The answer must be a single number: the count of lines in these records that hold "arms".

▶ **Material for this exercise**
────────────────────────────────────────
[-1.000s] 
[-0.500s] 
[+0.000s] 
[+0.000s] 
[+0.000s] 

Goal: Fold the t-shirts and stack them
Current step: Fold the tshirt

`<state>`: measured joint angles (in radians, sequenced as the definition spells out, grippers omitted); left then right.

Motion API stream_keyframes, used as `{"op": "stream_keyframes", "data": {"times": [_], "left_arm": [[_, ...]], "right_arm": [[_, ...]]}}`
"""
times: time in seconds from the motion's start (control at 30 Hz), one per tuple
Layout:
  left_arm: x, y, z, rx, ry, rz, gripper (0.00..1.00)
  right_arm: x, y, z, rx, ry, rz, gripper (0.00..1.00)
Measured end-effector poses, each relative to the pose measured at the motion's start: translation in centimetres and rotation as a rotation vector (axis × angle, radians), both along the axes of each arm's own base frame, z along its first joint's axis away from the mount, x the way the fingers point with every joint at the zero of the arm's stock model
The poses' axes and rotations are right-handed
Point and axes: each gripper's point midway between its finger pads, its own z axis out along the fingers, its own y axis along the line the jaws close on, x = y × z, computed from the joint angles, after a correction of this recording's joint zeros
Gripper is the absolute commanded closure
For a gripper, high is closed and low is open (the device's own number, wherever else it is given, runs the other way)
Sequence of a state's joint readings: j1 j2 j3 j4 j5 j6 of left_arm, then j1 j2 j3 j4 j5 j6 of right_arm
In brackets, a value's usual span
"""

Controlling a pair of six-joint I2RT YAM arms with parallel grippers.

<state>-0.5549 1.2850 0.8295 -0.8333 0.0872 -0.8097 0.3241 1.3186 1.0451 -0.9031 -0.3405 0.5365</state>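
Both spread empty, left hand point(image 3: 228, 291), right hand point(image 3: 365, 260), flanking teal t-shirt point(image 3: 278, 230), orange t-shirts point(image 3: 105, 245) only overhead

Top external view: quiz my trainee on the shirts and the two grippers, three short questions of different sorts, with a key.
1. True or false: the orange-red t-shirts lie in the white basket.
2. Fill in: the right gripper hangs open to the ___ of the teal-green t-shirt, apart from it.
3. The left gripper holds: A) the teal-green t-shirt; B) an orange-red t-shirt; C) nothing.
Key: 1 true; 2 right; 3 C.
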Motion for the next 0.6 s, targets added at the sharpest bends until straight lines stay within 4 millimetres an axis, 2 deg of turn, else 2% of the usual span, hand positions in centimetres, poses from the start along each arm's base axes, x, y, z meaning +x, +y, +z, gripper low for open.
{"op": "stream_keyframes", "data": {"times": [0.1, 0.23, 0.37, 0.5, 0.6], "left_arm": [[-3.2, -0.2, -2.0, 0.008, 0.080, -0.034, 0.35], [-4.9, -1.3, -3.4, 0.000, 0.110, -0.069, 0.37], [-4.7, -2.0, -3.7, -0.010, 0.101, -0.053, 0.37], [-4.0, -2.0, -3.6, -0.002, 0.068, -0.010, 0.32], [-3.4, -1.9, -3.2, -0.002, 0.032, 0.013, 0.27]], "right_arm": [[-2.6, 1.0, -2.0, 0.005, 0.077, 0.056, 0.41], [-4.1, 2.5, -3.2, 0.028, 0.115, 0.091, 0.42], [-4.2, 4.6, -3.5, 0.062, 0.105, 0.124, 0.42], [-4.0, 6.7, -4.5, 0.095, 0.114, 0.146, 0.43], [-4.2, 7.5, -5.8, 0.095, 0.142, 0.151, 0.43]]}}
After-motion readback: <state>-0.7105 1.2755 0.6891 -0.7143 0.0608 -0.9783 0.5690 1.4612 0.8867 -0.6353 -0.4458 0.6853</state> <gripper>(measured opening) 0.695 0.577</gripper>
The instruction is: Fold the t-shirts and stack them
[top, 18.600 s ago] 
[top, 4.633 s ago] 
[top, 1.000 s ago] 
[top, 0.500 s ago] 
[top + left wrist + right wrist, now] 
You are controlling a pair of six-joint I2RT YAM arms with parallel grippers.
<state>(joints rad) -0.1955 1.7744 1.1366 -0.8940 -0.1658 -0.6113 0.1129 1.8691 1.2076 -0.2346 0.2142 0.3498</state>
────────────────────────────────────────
▶ **Task solution**
2